Должен сказать, что поначалу я был сильно не в духах. Язык у меня остался, и я им пользовался для того чтобы ругаться. Все эти дни ко мне лучше было не подходить. Между тем я знал, что в моем падении мне некого винить, кроме самого себя. Знал я это отлично. Все, кто меня навещал, трубили мне в уши:
— Ведь говорили тебе! Выдумал тоже лазить, как кошка! Старый бородач!
Тебя предостерегали. Но ты никогда не желаешь слушать. Вечно тебе надо бегать. Ну вот и бегай теперь! Сам виноват…
Хорошее утешение! Когда ты несчастен, доказывать тебе всячески, чтобы тебя подбодрить, что ты к тому же еще дурак! Мартина, мой зять, друзья, посторонние-все, кто меня навещал, словно сговорились. А я должен был выносить их разносы, не шевелясь, с ногой в капкане, лопаясь от злости.
Даже плутовка Глоди, и та ведь сказала, поди:
— Ты плохо себя вел, дедушка, поделом тебе! Я швырнул в нее колпаком и крикнул:
— Чтоб вам всем провалиться! И вот я остался один, и веселей от этого не стало. Мартина, славная дочка, настаивала на том, чтобы мою постель перенести вниз, в комнату рядом с лавкой. Но я (говоря по совести, я был бы этому очень рад), но я если раз сказал «нет», черта с два, так это уж «нет»! А потом, неприятно, когда ты калека, показываться людям. Мартина неутомимо возвращалась все к тому же: назойливая, как бывают только мухи и женщины. Если бы она меньше говорила, мне кажется, я уступил бы. Но она чересчур уж упорствовала: согласись я, она бы с утра до ночи трубила победу.
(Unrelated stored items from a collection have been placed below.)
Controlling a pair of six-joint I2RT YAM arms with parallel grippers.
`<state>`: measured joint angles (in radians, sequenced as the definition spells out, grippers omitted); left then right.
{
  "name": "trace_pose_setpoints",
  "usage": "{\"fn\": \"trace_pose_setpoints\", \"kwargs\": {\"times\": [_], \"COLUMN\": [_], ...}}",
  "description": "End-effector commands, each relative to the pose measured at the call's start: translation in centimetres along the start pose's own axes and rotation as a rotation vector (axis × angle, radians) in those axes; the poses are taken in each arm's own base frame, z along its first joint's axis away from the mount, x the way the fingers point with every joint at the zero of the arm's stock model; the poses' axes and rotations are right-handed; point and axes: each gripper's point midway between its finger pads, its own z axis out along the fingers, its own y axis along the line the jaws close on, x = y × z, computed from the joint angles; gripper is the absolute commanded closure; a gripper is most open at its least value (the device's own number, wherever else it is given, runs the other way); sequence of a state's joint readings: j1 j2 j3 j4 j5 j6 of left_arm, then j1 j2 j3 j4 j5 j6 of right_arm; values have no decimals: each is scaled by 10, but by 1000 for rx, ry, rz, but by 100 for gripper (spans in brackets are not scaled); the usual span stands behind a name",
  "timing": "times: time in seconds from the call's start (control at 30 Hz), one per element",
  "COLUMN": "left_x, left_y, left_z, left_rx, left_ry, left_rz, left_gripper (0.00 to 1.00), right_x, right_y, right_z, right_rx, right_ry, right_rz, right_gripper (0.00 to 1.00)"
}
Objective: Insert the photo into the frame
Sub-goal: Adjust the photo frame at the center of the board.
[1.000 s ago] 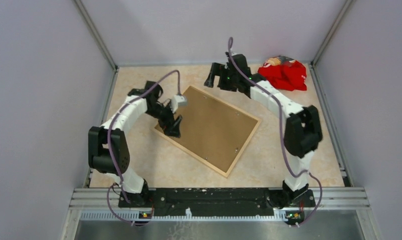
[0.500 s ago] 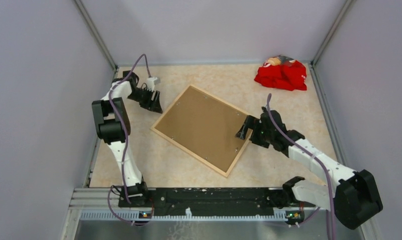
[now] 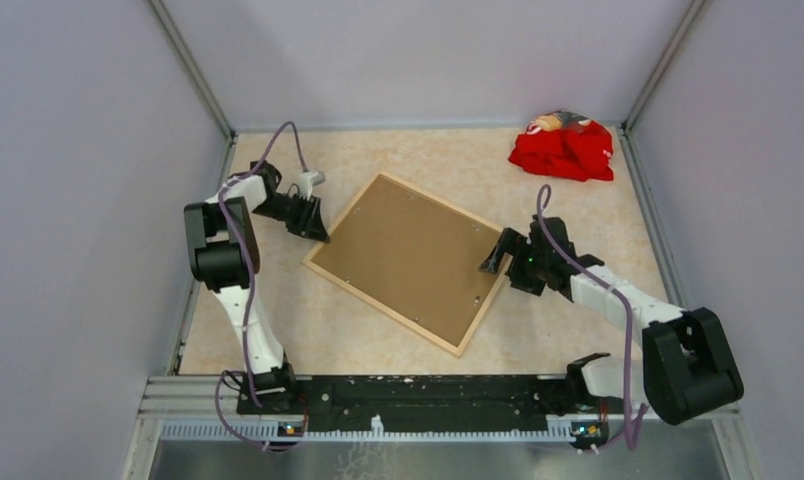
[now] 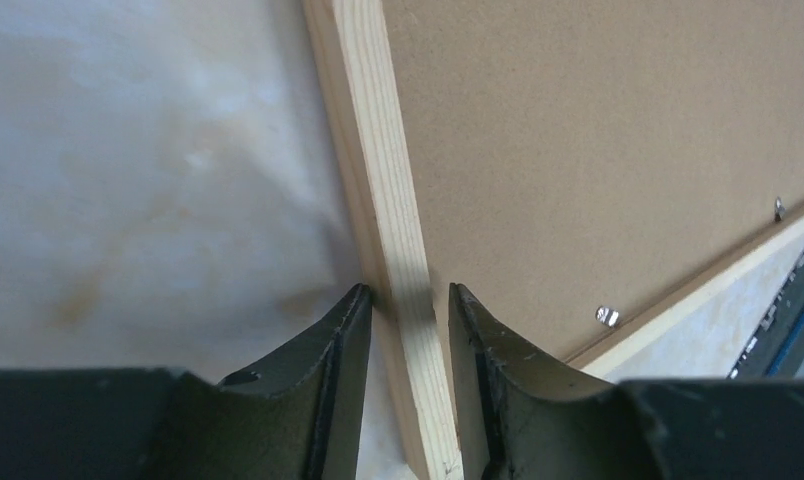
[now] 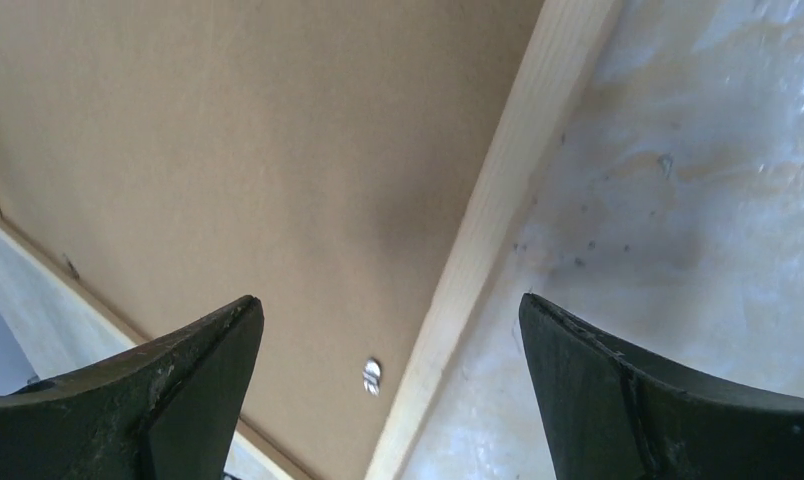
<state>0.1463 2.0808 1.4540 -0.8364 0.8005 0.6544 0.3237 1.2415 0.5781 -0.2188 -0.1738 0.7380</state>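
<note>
The frame (image 3: 378, 306) of thin light wood lies flat in the middle of the table, its brown backing board (image 3: 408, 255) facing up. The photo does not show in any view. My left gripper (image 3: 316, 225) is at the frame's left edge. In the left wrist view its fingers (image 4: 343, 350) straddle the wooden rail (image 4: 373, 150) closely, with a sliver of board showing beside the right finger. My right gripper (image 3: 498, 252) hangs wide open over the frame's right rail (image 5: 508, 170), one finger above the board and the other above the table, nothing between them.
A crumpled red cloth (image 3: 566, 148) lies in the back right corner. Small metal tabs (image 5: 371, 375) hold the board along the frame's inner edge. Grey walls enclose the table on three sides. The arm bases stand at the near edge.
My left gripper came from the back left down onto the frame's left rail, its jaws narrowing. The right gripper shifted slightly up along the right rail, still wide open.
</note>
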Motion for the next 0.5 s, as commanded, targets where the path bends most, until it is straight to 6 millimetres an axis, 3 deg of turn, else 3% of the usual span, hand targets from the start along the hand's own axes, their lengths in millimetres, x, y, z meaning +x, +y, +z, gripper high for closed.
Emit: {"fn": "trace_pose_setpoints", "kwargs": {"times": [0.0,0.27,0.37,0.47], "left_x": [36,85,93,92], "left_y": [-36,-97,-107,-105], "left_z": [3,0,1,0], "left_rx": [107,261,286,280], "left_ry": [49,88,90,97], "left_rz": [22,61,58,41], "left_gripper": [59,49,43,39], "right_x": [-36,-69,-80,-91], "right_y": [17,4,1,-1], "right_z": [10,21,23,20], "right_rx": [-68,-62,-48,-11], "right_ry": [-46,-67,-57,-74], "right_rz": [-24,-9,-13,-29], "right_gripper": [1,1,1,1]}}
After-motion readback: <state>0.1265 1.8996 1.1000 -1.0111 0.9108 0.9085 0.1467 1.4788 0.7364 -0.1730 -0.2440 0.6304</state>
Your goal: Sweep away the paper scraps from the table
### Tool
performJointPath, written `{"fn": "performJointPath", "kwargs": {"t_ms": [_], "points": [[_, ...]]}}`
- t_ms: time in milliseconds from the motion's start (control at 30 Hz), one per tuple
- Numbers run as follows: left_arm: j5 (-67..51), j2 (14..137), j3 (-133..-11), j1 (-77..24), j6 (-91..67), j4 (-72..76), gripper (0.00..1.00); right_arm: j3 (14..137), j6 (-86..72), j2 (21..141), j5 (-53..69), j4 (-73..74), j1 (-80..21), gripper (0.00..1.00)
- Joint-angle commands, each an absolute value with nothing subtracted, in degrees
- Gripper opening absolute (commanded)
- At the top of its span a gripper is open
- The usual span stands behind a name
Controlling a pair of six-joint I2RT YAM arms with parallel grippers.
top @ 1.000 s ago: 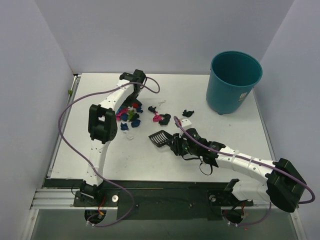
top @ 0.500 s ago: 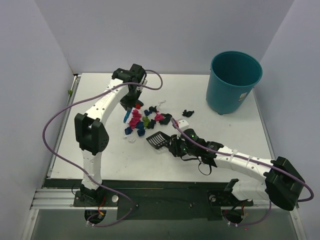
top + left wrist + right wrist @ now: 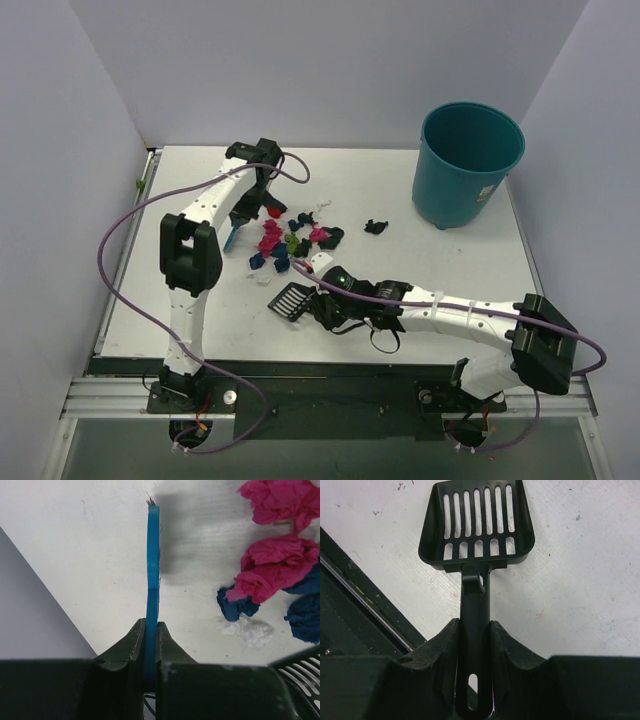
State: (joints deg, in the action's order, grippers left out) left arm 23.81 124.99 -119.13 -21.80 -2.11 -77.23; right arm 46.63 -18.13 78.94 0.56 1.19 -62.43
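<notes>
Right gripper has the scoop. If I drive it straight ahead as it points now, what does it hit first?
Nothing close: the right gripper would push the black slotted scoop over bare table. The paper scraps lie off to one side. Farther on, the left arm may stand in line.

Paper scraps [image 3: 270, 240] clustered between brush [image 3: 233, 237], scoop [image 3: 290, 298].

The lower end of the blue brush [image 3: 152, 570] is hidden inside the left gripper [image 3: 151, 627], the black slotted scoop [image 3: 304, 669] is cropped at that view's bottom-right corner, and some paper scraps [image 3: 306, 617] run off its right edge
</notes>
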Motion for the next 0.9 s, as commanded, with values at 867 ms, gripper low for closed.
{"fn": "performJointPath", "kwargs": {"t_ms": [867], "points": [[2.0,116.4,-106.4,-29.9,-6.8,-76.1,0.0,70.8,-12.0,99.0,-9.0,17.7,-61.4,0.0]]}}
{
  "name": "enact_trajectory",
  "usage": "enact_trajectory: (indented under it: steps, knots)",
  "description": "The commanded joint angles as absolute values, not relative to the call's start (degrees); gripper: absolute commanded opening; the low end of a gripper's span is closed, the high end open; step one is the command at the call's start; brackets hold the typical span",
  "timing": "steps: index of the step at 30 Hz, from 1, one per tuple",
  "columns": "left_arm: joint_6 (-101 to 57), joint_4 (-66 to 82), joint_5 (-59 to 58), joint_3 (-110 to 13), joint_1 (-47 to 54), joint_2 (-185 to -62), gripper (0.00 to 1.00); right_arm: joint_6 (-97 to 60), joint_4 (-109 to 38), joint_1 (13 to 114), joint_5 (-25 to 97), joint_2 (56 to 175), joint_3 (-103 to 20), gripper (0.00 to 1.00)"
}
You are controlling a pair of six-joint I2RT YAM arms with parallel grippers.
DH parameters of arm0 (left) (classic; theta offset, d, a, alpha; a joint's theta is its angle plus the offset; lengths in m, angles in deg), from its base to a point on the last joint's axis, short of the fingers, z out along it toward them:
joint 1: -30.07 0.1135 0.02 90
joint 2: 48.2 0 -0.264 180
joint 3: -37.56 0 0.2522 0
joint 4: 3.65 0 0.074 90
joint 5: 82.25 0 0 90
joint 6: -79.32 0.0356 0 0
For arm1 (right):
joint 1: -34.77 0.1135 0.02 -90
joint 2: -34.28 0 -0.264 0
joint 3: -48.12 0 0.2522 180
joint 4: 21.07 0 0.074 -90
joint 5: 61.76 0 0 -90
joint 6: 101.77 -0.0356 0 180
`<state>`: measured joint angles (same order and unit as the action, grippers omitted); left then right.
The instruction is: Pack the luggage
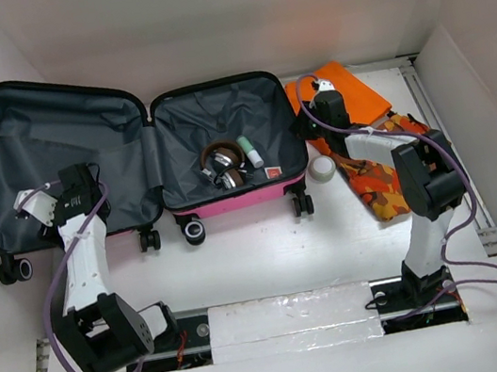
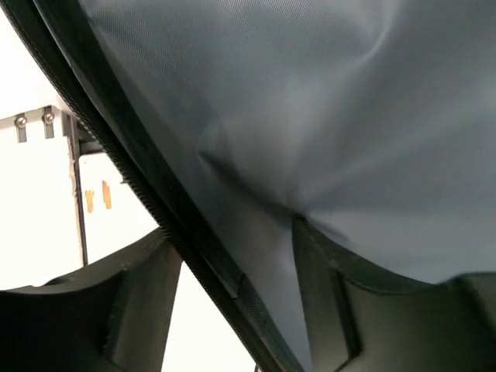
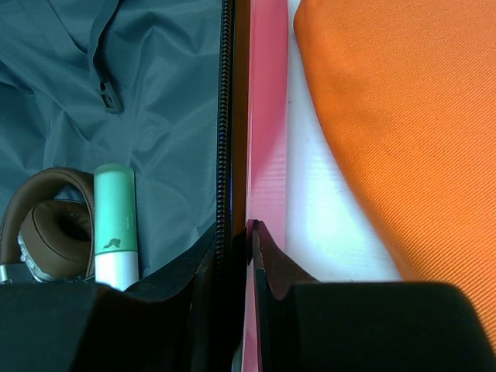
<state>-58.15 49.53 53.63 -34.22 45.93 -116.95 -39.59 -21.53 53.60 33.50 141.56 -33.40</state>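
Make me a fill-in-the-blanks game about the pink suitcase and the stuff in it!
1. The brown padded headphones lie in the open hot-pink hard-shell suitcase beside a ____ plastic tube.
2. The suitcase's fabric lining is dark ____.
3. The ____ end effector clamps the suitcase's pink side wall.
Missing words: green; grey; right.

Pink suitcase lying open
The luggage point(image 1: 241, 200) lies flat at the table's far left, its two grey-lined halves spread side by side, black zipper trim, wheels toward the near edge.
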Motion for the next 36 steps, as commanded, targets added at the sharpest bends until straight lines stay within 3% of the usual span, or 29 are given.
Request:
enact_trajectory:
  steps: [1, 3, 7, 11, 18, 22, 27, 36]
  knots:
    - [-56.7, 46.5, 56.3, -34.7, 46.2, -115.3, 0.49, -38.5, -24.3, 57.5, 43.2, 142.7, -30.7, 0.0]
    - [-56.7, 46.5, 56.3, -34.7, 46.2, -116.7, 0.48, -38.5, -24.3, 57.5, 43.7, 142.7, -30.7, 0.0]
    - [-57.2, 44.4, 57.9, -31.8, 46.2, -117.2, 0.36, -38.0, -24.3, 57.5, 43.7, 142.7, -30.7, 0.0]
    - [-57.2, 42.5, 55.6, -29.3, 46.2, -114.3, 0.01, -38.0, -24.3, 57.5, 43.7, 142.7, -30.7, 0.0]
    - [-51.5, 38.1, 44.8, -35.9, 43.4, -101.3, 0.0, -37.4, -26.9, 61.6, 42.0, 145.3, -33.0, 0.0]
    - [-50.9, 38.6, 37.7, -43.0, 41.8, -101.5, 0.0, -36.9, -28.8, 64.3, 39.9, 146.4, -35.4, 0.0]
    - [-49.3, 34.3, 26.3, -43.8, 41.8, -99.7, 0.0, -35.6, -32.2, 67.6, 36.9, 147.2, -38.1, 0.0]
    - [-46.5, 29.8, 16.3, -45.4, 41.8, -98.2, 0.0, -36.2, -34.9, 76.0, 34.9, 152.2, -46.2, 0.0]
И я отправил ее прогуляться подальше. Понятное дело, все и прогуливались, кроме меня, разумеется; меня оставили валяться на чердаке.
Жаловаться тебе не на что. Кола, ты сам этого хотел!..
Но истинной причины, почему я упрямился, я не говорил никому. Когда ты не дома, когда ты у чужих, то боишься стеснить, не хочешь перед ними обязываться. Это расчет неверный, если хочешь, чтобы тебя любили. Худшая из глупостей — это дать себя забыть. Забывали меня легко. Я никуда не показывался. Не показывались и ко мне. Даже Глоди меня забрасывала. Мне слышно было, как она смеется внизу; и, слыша ее, я и сам в душе смеялся; но при этом вздыхал: потому что мне очень хотелось бы знать, чему она смеется… «Неблагодарная!» Я обвинял ее, но понимал, что на ее месте я поступал бы точно так же… «Веселись, моя красотка!..» Но только, когда не можешь шевельнуться, надо же, чтобы себя чем-нибудь занять, чуточку разыгрывать Иова, изрыгающего хулу на своем гноище.
Однажды, когда я угрюмо лежал на этом самом гноище, пришел Пайар.
Признаться, встретил я его не очень-то ласково. Он сидел передо мной, в ногах кровати. В руках он бережно держал завернутую книгу. Он пытался вести беседу и безуспешно затрагивал то одну тему, то другую. Всем им я сворачивал шею, с первого же слова, с видом свирепым. Он не знал, что и сказать, покашливал, похлопывал рукой по краю кровати. Я попросил его перестать. Тогда он совсем затих и не смел шелохнуться. Я в душе посмеивался и думал:
«Милый мой, теперь тебя мучит совесть. Если бы ты дал мне взаймы, когда я тебя просил, мне бы не пришлось изображать из себя каменщика. Я сломал себе ногу: вот тебе! Сам виноват! Это из-за твоей скупости я теперь в таком виде».
Итак, он не решался со мной заговорить; я тоже силился сдержать язык, но мне до смерти хотелось им пошевелить, и я не выдержал.
— Да говори же ты! — сказал я ему. — Или ты у изголовья умирающего?
Что это такое: прийти и молчать! Ну, говори или убирайся! Да не ворочай глазами. Не тереби книгу. Что это у тебя такое?
Бедняга встал:
— Я вижу, что я тебя раздражаю, Кола. И я ухожу. Я принес было эту книгу… Это, видишь ли, Плутарх, «Жизнеописания знаменитых людей», переложенные на французский язык мессиром Жаком Амио, епископом Оксеррскнм, Я думал…
(Он все еще не мог решиться окончательно.).
— …что, может быть, тебе доставит…
(Боже, чего это ему стоило!).
— …удовольствие, вернее, утешение, ее общество…
Зная, до чего этот старый стяжатель, обожающий книги еще больше, чем деньги, не любит их никому давать. (когда, бывало, дотронешься до одной из них в шкафу, он строил рожу страдающего любовника, который видит, как грубый нахал тискает грудь его возлюбленной), я был тронут величием жертвы. Я сказал:
— Старый друг, ты лучше меня, я скотина; я обошелся с тобой нехорошо.
Приди поцелуй меня.
Мы поцеловались. Я взял книгу. Он был бы рад ее у меня отобрать.
— Ты будешь ее очень беречь?
— Не беспокойся, — ответил я, — это будет моя подушка.
Он ушел нехотя, видимо, не очень успокоенный.
И я остался вдвоем с Плутархом Херонейским, маленьким пузатым томиком, поперек себя толще, в тысячу триста страниц, убористых и плотных, напичканных словами, как мелким зерном. Я подумал:
«Тут хватит корму на три года, без передышки, для трех ослов».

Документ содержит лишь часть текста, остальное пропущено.